**RAW DATA**
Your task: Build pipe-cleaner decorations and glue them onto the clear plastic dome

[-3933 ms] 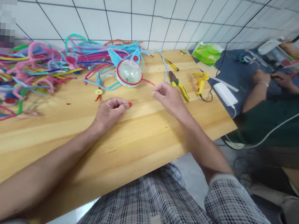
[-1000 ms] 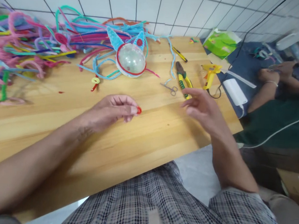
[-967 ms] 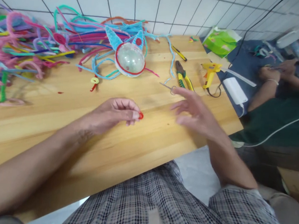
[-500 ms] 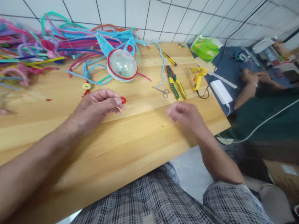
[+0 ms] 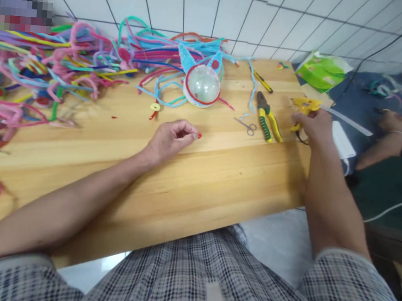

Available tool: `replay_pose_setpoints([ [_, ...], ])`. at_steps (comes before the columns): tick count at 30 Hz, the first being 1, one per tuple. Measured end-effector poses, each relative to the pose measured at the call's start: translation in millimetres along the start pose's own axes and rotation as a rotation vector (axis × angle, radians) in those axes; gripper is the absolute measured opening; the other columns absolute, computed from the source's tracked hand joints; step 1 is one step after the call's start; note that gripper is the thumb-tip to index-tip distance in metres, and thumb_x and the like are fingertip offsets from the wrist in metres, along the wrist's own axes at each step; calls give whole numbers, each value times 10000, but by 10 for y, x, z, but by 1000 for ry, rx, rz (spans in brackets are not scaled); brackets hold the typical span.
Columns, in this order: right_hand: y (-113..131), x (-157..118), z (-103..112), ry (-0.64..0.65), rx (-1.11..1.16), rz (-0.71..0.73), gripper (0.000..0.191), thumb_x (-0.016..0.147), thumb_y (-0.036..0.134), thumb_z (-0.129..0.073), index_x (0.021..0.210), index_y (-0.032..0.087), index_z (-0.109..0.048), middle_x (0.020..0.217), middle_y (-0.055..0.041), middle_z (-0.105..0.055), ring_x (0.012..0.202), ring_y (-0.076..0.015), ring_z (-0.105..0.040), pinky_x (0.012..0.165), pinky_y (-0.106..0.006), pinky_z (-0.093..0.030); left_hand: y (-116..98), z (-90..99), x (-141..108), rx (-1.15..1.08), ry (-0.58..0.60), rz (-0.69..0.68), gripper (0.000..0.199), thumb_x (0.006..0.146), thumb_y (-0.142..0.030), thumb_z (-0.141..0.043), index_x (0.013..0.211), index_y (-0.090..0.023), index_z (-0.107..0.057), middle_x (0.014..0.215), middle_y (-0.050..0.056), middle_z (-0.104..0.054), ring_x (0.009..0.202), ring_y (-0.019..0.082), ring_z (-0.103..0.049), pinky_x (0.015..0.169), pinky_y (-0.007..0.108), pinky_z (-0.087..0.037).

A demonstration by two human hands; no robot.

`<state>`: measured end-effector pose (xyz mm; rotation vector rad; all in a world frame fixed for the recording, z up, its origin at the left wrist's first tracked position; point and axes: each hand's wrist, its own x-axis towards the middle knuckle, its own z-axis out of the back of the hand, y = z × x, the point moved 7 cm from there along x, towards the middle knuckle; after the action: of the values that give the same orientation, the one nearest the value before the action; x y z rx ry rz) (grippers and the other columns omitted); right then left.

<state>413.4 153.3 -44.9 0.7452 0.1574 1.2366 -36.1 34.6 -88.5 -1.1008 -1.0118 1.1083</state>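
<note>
My left hand (image 5: 173,141) pinches a small red piece (image 5: 199,135) between thumb and forefinger, above the wooden table (image 5: 198,187). What the red piece is made of I cannot make out; it may be coiled. Over at the right, my right hand (image 5: 316,127) closes around the handle of a yellow hot glue gun (image 5: 305,104), whose lower part is partly hidden by the fingers. Beyond my left hand rests a clear dome (image 5: 203,85) with a red rim and two fuzzy blue ears.
Pliers (image 5: 268,118), small scissors (image 5: 246,125) and a utility knife (image 5: 263,82) lie mid-table. Colourful pipe cleaners (image 5: 89,63) heap up at the left along the tiled wall. At the right are a green packet (image 5: 321,73), a white power block (image 5: 343,141) and another person's hand (image 5: 393,123).
My right hand has moved right and taken hold of the glue gun. My left hand keeps its pinch on the red piece. The view has swung left.
</note>
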Motion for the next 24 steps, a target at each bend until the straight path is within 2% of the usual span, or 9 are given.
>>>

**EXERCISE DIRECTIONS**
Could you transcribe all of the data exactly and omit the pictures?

**PROBLEM SOLUTION**
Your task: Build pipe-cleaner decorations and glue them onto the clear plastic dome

[-3933 ms] 
[-1000 ms] 
[-967 ms] 
[-500 ms] 
[+0 ms] 

Available tool: `replay_pose_setpoints([ [_, ...], ])`. at_steps (comes before the columns): tick count at 30 Hz, the first being 1, one per tuple. Measured end-effector poses, each relative to the pose measured at the call's start: translation in millimetres along the start pose's own axes and rotation as a rotation vector (axis × angle, radians) in those axes; gripper is the absolute measured opening; the other columns absolute, computed from the source's tracked hand joints; step 1 is one step after the call's start; note that gripper is the thumb-tip to index-tip distance in metres, and thumb_x and the like are fingertip offsets from the wrist in metres, along the wrist's own axes at each step; calls give whole numbers, each value times 10000, but by 10 for y, x, z, but by 1000 for ry, rx, rz (spans in brackets are not scaled); brackets hold the typical span.
Columns, in this order: right_hand: y (-113..131), x (-157..118), z (-103..112), ry (-0.64..0.65), rx (-1.11..1.16), rz (-0.71..0.73), gripper (0.000..0.191), thumb_x (-0.016..0.147), thumb_y (-0.036..0.134), thumb_z (-0.129..0.073), index_x (0.021..0.210), index_y (-0.032..0.087), index_z (-0.109..0.048), middle_x (0.020..0.217), middle_y (-0.055..0.041), middle_z (-0.105..0.055), ring_x (0.012..0.202), ring_y (-0.076..0.015), ring_z (-0.105..0.040), pinky_x (0.012..0.165), pinky_y (-0.106..0.006), pinky_z (-0.093..0.030); left_hand: y (-116..98), z (-90..99), x (-141..108), rx (-1.15..1.08), ry (-0.58..0.60), rz (-0.69..0.68), gripper (0.000..0.199), thumb_x (0.006..0.146), thumb_y (-0.142..0.030), thumb_z (-0.141..0.043), index_x (0.013..0.211), index_y (-0.090..0.023), index_z (-0.107..0.057), middle_x (0.014..0.215), middle_y (-0.050..0.056), middle_z (-0.104..0.054), ring_x (0.009..0.202), ring_y (-0.019..0.082), ring_z (-0.103..0.049), pinky_x (0.015..0.169), pinky_y (-0.007..0.108), pinky_z (-0.087..0.037).

A demonstration by two human hands; no robot.

`<state>`: measured end-effector pose (xyz mm; rotation vector rad; all in a world frame fixed for the recording, z up, its origin at the left wrist's first tracked position; point and axes: each hand's wrist, its own x-axis towards the middle knuckle, its own z-axis out of the back of the hand, y = z × x, the point moved 7 cm from there along x, towards the middle knuckle; after the action: of the values that give the same orientation, the one nearest the value before the action; x y z rx ry rz) (grippers and the other columns omitted); right then left.

<state>413.4 153.3 -44.9 0.7452 0.1574 1.2366 -36.1 34.6 -88.5 -1.1008 -1.0118 1.1083</state>
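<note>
My left hand (image 5: 173,141) pinches a small red piece (image 5: 199,135) between thumb and forefinger, above the wooden table (image 5: 198,187). What the red piece is made of I cannot make out; it may be coiled. Over at the right, my right hand (image 5: 316,127) closes around the handle of a yellow hot glue gun (image 5: 305,104), whose lower part is partly hidden by the fingers. Beyond my left hand rests a clear dome (image 5: 203,85) with a red rim and two fuzzy blue ears.
Pliers (image 5: 268,118), small scissors (image 5: 246,125) and a utility knife (image 5: 263,82) lie mid-table. Colourful pipe cleaners (image 5: 89,63) heap up at the left along the tiled wall. At the right are a green packet (image 5: 321,73), a white power block (image 5: 343,141) and another person's hand (image 5: 393,123).
My right hand has moved right and taken hold of the glue gun. My left hand keeps its pinch on the red piece. The view has swung left.
</note>
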Motion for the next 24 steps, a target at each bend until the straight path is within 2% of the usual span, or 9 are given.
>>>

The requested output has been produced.